Carbon dioxide (CO2) from the atmosphere can be combined with hydrogen (H2) to produce methanol (CH3OH), which, as a liquid, can be easily stored and has many commercial uses.

Hydrogen can be made and sourced renewably, but it’s difficult to turn hydrogen and carbon dioxide into methanol, because carbon dioxide is a very stable molecule and resists change. It requires specific conditions and some sort of catalyst to encourage the reaction.

Commercial metal-oxide catalysts are inefficient and energy intensive, needing temperatures above 300°C , and they make a lot of carbon monoxide (CO) as a by-product.

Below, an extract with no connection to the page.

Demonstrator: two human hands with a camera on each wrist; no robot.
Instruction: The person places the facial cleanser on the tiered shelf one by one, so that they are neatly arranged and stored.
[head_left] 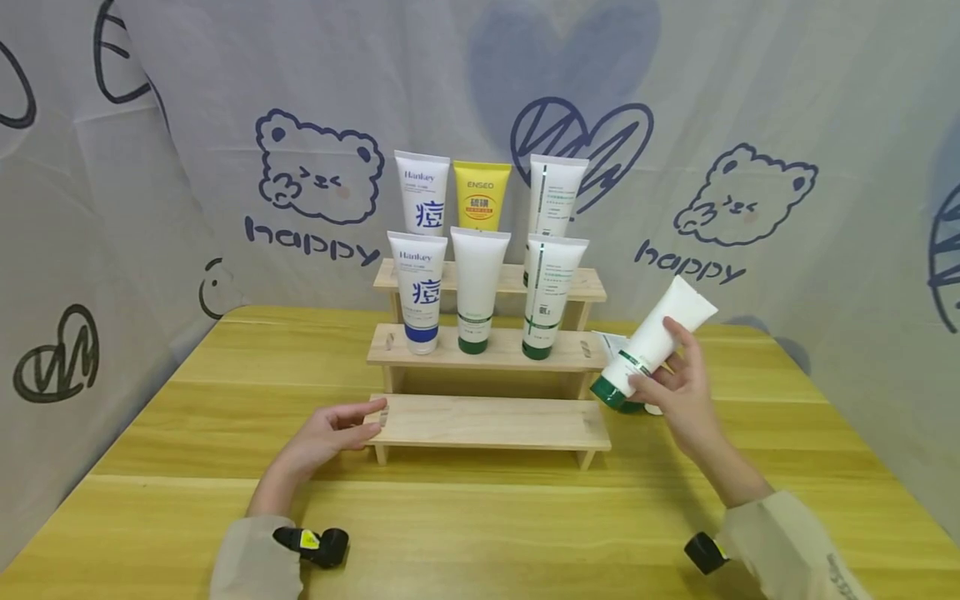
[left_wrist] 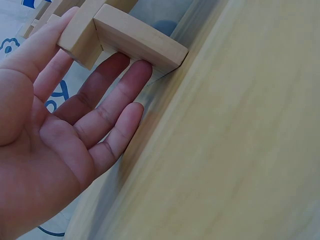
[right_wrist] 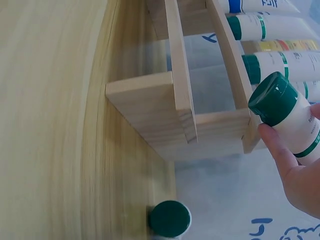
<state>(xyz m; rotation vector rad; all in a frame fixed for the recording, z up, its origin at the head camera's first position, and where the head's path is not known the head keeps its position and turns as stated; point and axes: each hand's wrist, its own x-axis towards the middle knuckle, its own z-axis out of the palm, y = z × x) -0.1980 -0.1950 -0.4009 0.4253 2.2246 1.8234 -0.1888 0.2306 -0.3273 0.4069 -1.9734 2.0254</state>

This is where quantum computations come in. The qubits (denoted by a probability density rather than rigid 0 or 1) in quantum computers can fundamentally simulate electrons in ways classical computers can only approximate. Using quantum machine learning, we can quickly and accurately calculate the intermediate energy levels in a reaction.

These energy levels model how efficiently molecules interact with each other on an atomic scale. By comparing the energy profiles in different types of catalysts, a quantum ML algorithm will iteratively generate a super molecule specifically designed for carbon capture.

Direct air capture relies on finding a more abundant and efficient catalyst to scale its impact. Currently, it is the only tech on the market which is economically incentivized (by-product is sold as an ultra-low-carbon synthetic fuel), prevents emissions at its source— adding a buffer to our global carbon budget, and has a clearly scalable path to negative emissions.